You have configured TLS communication between Email prevent and downstream MTA. However, there is a message that the Downstream "TLS Handshake Failed".
NOTE: This is related to All versions of DLP received following error on Enforce Server console.
Error Code 1504
Downstream TLS Handshake Failed
TLS handshake with downstream MTA smtp-outbound.abcd.com/10.xxx.xxx.xxx:25 failed. Please check the SmtpPrevent and RequestProcessor logs for more information.
SmtpPrevent_Operational0.log shows following error:
-----------------------------------++++++++++++++++++++++++++++++++++++++++---------------------------------------
09/Jun/15:10:12:06:885-0500 [INFO] (SMTP_CONNECTION.1201) Connection accepted (tid=2c cid=1 local=10.xxx.xxx.xxx:25 remote=10.xxx.xxx.xxx:27829)
09/Jun/15:10:12:07:057-0500 [INFO] (SMTP_CONNECTION.1203) Forward connection established (tid=2c cid=2 local=10.xxx.xxx.xxx:1499 remote=205.xxx.xxx.xxx:25)
09/Jun/15:10:12:07:479-0500 [INFO] (SMTP_CONNECTION.5209) TLS handshake completed (tid=2c cid=1 local=10.xxx.xxx.xxx:25 remote=10.xxx.xxx.xxx:27829 peer=<unverified> protocol=<TLSv1> cipher=<TLS_RSA_WITH_AES_128_CBC_SHA>)
09/Jun/15:10:12:07:635-0500 [SEVERE] (SMTP_CONNECTION.5208) TLS handshake failed (tid=2c cid=2 local=10.xxx.xxx.xxx:1499 remote=205.xxx.xxx.xxx:25 reason=General SSLEngine problem)
09/Jun/15:10:12:07:635-0500 [INFO] (SMTP_CONNECTION.5203) Forward connection error (tid=2c cid=2 mta=205.xxx.xxx.xxx:25 reason=General SSLEngine problem)

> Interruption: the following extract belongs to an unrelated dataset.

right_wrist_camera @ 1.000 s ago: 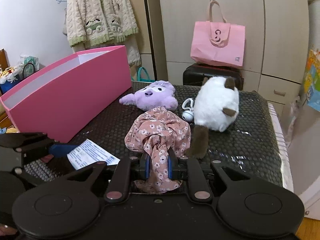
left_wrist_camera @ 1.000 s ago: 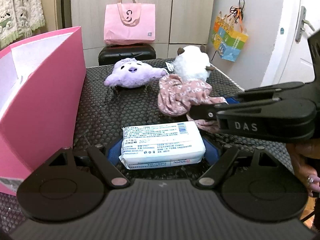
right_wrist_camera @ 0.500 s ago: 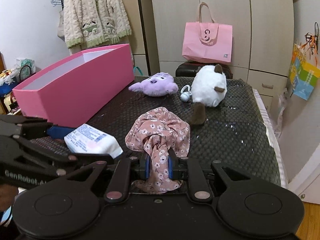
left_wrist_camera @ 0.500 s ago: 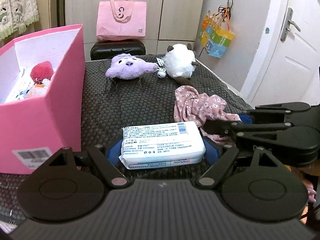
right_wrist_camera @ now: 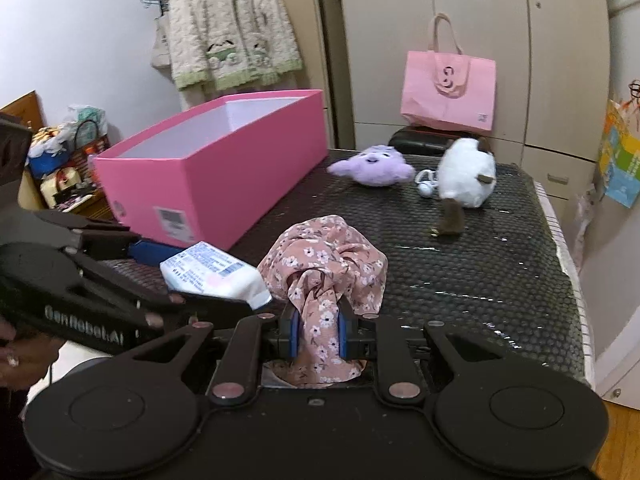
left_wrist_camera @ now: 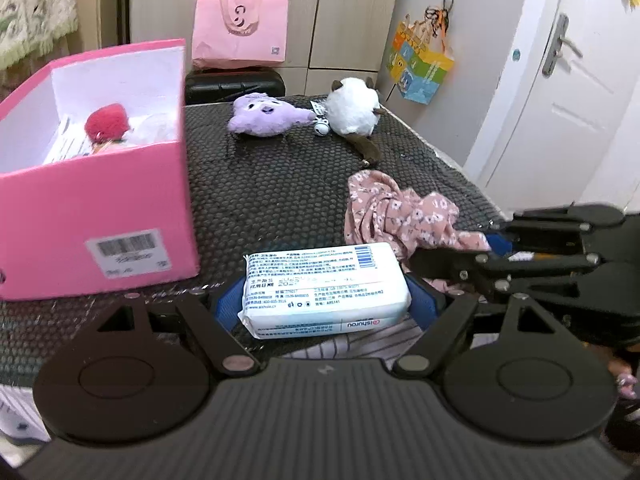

09/Jun/15:10:12:07:635-0500 [SEVERE] (SMTP_CONNECTION.5204) Peer disconnected unexpectedly (tid=2c cid=2 local=10.xxx.xxx.xxx:1499 remote=205.xxx.xxx.xxx:25 reason=General SSLEngine problem)
09/Jun/15:10:12:07:651-0500 [INFO] (SMTP_CONNECTION.1205) Service connection closed (tid=2c cid=1 local=10.xxx.xxx.xxx:25 remote=10.xxx.xxx.xxx:27829 messages=0 time=0.77s)
-----------------------------------++++++++++++++++++++++++++++++++++++++++---------------------------------------
This issue occurs mostly because the downstream MTA fails to pass Symantec DLP Email Prevent authentication.
Start troubleshooting by validating certificate which Email Prevent uses to establish secure communication with downstream MTA.
Follow below steps to do certificate validation.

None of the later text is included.